__What you are asked to do__: Pictures are to be left out, and only the lines below starting at the one with "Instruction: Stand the" and ending at the one with "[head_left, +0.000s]" are to be reproduced, each exactly, both ends included.

__Records provided__:
════════════════════

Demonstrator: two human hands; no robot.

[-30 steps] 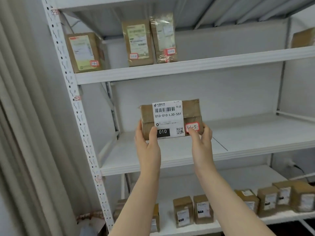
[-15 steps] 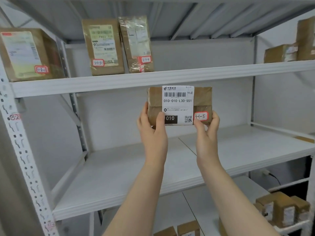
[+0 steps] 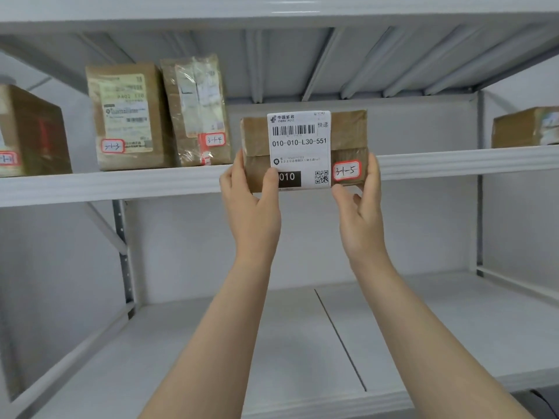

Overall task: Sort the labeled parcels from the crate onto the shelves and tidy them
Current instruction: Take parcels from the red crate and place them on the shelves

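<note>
A brown parcel (image 3: 348, 131) with a white shipping label and a red-edged tag reading 3-1-5 is held up in front of the upper shelf's front edge (image 3: 151, 182). My left hand (image 3: 252, 204) grips its lower left corner, thumb on the label. My right hand (image 3: 360, 210) grips its lower right corner. On that shelf, left of the held parcel, stand a taped parcel tagged 3-1-4 (image 3: 196, 110) and a parcel tagged 3-1-3 (image 3: 127, 116). The parcel's underside is hidden, so I cannot tell whether it touches the shelf.
Another brown parcel (image 3: 30, 131) stands at the far left of the upper shelf, and one more (image 3: 526, 127) at the far right. The upper shelf is bare between the 3-1-4 parcel and the right one. The lower shelf (image 3: 302, 343) holds nothing in view.
Both hands have lifted the parcel from in front of the lower shelf up to the upper shelf's edge, right of the 3-1-4 parcel. The view has moved closer and upward.
</note>
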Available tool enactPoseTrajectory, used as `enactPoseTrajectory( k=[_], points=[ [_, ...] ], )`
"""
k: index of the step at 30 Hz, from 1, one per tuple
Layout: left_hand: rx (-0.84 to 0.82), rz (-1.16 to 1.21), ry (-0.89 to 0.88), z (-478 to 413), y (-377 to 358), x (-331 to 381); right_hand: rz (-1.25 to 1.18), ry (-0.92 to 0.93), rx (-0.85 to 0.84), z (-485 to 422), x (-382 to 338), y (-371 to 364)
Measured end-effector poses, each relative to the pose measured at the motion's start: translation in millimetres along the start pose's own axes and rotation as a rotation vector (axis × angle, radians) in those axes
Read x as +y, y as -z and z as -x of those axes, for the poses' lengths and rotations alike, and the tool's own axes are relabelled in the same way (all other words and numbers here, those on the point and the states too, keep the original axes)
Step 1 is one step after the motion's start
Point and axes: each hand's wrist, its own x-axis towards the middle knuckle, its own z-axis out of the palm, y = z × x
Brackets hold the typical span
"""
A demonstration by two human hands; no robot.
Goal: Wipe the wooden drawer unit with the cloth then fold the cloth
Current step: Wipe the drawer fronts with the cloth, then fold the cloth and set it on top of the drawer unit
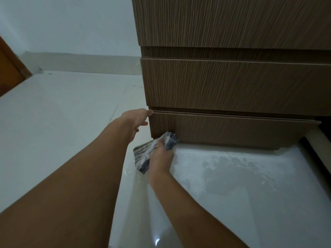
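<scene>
The wooden drawer unit (pixel 223 83) fills the upper right, with three brown grained drawer fronts stacked above the floor. My right hand (pixel 161 158) grips a blue-and-white striped cloth (pixel 143 156) and presses its upper end against the bottom left corner of the lowest drawer front (pixel 232 129). One end of the cloth hangs down to the left of my wrist. My left hand (pixel 136 120) rests with spread fingers against the left edge of the unit, at the gap above the lowest drawer, holding nothing.
A pale glossy tiled floor (pixel 62 113) spreads left and in front of the unit, with a whitish dusty patch (pixel 241 169) at the right. A white wall and skirting run behind. A brown door edge (pixel 9 68) shows at far left.
</scene>
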Motion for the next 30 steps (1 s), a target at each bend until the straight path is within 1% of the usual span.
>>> enactPoseTrajectory(
  k=[3, 5, 7, 9, 11, 13, 16, 19, 22, 26, 30],
  points=[
    [-0.003, -0.018, -0.013, -1, 0, 3, 0.031, -0.046, -0.074, 5, -15, -10],
    [-0.006, -0.042, -0.018, 2, 0, 6, 0.102, -0.053, -0.152, 13, -17, -12],
    [0.015, -0.027, 0.013, 5, 1, 3, 0.208, -0.007, -0.276, 18, -19, -9],
    [0.049, 0.004, 0.034, 10, 8, -6, 0.348, 0.085, -0.398, 22, -27, 1],
    [0.065, 0.030, 0.045, 16, 20, -16, 0.468, 0.162, -0.476, 26, -41, 18],
    [0.004, 0.059, 0.080, 26, 30, -23, 0.509, 0.198, -0.514, 30, -53, 40],
    [-0.202, 0.048, 0.093, 44, 37, -23, 0.466, 0.167, -0.484, 36, -69, 68],
    [-0.338, -0.050, 0.019, 68, 32, -9, 0.373, 0.133, -0.430, 48, -86, 79],
    [-0.386, -0.072, -0.066, 93, 33, 10, 0.293, 0.161, -0.419, 66, -107, 77],
    [-0.362, -0.061, -0.210, 127, 58, 40, 0.266, 0.219, -0.519, 99, -138, 68],
    [-0.282, -0.022, -0.356, 165, 85, 76, 0.318, 0.262, -0.627, 141, -164, 55]
  ],
)
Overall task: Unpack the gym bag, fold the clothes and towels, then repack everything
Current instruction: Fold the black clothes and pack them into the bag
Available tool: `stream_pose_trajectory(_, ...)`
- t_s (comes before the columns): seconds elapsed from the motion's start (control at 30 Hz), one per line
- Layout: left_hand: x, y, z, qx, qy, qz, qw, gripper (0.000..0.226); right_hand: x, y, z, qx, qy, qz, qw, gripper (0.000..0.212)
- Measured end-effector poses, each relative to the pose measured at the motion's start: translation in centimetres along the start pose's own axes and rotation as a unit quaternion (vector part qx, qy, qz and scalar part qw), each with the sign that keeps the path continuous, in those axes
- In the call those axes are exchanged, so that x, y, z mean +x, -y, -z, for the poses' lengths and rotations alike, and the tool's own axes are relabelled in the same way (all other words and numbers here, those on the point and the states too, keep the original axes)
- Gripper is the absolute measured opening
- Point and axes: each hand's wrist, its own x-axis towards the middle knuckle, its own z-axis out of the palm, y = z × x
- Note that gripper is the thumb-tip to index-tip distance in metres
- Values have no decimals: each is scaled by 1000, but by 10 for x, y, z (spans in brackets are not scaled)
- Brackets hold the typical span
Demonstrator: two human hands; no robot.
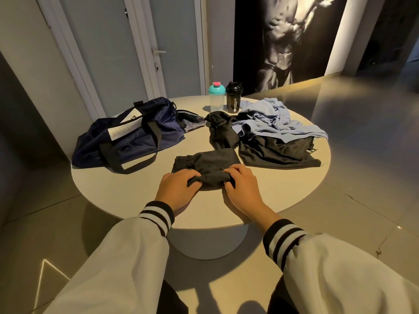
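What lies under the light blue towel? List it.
A black garment lies under the light blue towel, its near part sticking out onto the table. A second, crumpled black garment touches the towel's left edge. Whatever else the towel covers cannot be seen.

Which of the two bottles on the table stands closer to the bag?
The clear bottle with the teal lid; the black bottle stands on its far side from the blue bag.

Table point(127, 189) — gym bag point(136, 137), teal shaker point(216, 97), black shaker point(233, 98), black garment point(210, 162), blue towel point(272, 118)
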Motion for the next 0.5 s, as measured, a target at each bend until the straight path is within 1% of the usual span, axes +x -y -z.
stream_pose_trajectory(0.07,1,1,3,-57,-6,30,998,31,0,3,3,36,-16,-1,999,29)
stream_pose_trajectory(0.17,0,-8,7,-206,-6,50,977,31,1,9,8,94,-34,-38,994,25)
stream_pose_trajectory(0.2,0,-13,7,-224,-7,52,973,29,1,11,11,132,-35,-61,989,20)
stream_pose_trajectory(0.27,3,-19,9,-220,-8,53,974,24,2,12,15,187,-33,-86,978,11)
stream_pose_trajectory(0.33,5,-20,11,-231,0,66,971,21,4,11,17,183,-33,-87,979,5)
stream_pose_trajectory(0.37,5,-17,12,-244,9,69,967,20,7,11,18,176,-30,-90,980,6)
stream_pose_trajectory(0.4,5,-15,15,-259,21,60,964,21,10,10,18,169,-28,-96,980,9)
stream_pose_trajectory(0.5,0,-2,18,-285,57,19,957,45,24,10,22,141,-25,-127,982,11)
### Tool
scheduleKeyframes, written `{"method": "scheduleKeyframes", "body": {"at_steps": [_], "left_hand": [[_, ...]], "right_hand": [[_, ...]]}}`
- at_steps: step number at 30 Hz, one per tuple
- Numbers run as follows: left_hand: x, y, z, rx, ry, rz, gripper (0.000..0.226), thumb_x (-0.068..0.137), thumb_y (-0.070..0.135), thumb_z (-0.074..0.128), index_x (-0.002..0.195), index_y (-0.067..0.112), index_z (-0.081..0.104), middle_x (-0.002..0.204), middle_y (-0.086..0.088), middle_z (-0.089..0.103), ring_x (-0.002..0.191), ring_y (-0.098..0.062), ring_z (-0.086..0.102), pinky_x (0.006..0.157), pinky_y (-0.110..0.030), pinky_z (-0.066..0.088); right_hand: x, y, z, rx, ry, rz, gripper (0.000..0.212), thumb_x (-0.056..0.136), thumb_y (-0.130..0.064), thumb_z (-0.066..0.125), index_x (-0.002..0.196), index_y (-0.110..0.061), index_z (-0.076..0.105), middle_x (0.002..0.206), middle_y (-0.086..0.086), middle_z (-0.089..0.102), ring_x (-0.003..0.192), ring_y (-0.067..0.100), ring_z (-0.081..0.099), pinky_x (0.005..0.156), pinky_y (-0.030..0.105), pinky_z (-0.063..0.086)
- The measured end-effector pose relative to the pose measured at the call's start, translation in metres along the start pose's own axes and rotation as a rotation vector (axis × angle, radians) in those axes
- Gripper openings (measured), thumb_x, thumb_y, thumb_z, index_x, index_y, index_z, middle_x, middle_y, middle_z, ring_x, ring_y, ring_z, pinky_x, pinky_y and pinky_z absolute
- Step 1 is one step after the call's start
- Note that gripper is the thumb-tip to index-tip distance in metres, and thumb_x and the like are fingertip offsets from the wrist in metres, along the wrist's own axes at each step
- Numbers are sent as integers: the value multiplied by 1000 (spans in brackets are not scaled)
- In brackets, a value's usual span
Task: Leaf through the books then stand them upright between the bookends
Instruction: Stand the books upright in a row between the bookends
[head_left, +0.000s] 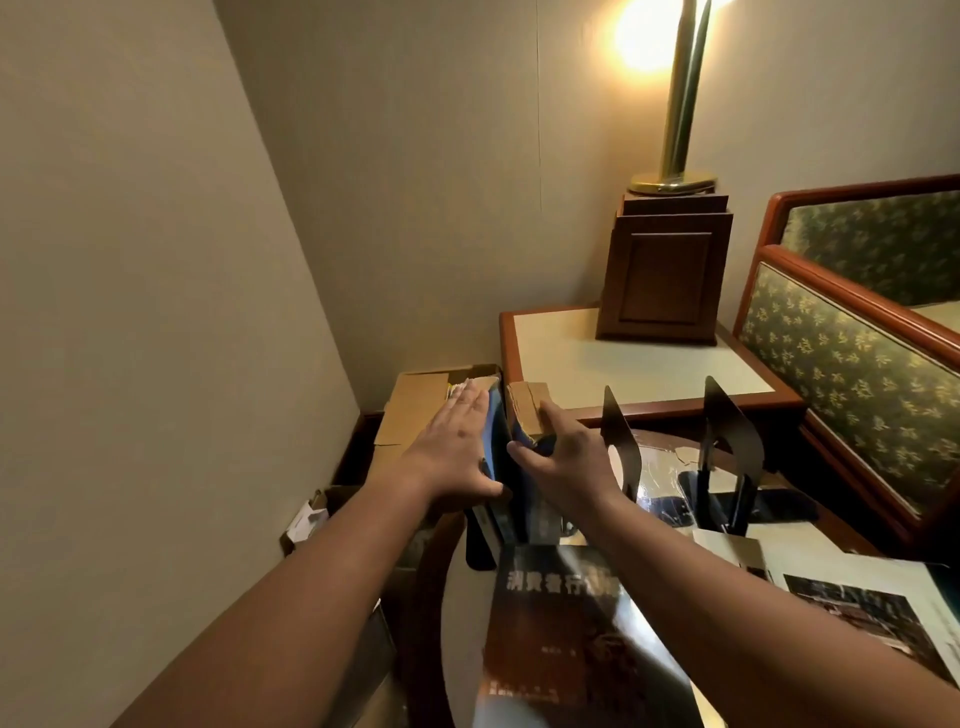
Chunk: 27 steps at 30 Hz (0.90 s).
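Two dark blue books (506, 483) stand upright at the left edge of the round glossy table (660, 483). My left hand (457, 447) lies flat with straight fingers against the left face of the leftmost book. My right hand (561, 457) grips the right book, thumb on its near side and fingers curled over its worn brown top. A black metal bookend (618, 431) stands just right of my right hand, and a second bookend (727, 441) stands further right. A dark-covered book (566, 634) with white characters lies flat near me on the table.
An open magazine (852, 603) lies on the table at right. Cardboard boxes (415, 410) sit on the floor against the left wall. Behind the table are a side table (571, 353) with a wooden box and brass lamp (675, 176), and an upholstered headboard (852, 358).
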<state>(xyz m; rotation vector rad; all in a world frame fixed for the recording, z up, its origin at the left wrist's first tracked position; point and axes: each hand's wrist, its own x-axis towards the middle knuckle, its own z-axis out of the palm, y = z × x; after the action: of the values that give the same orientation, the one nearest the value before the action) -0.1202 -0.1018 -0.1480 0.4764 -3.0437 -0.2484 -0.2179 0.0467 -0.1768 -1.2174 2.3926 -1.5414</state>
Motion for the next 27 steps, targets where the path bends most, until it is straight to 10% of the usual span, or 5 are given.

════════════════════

__Response area__:
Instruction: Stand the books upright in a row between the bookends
[head_left, +0.000s] 

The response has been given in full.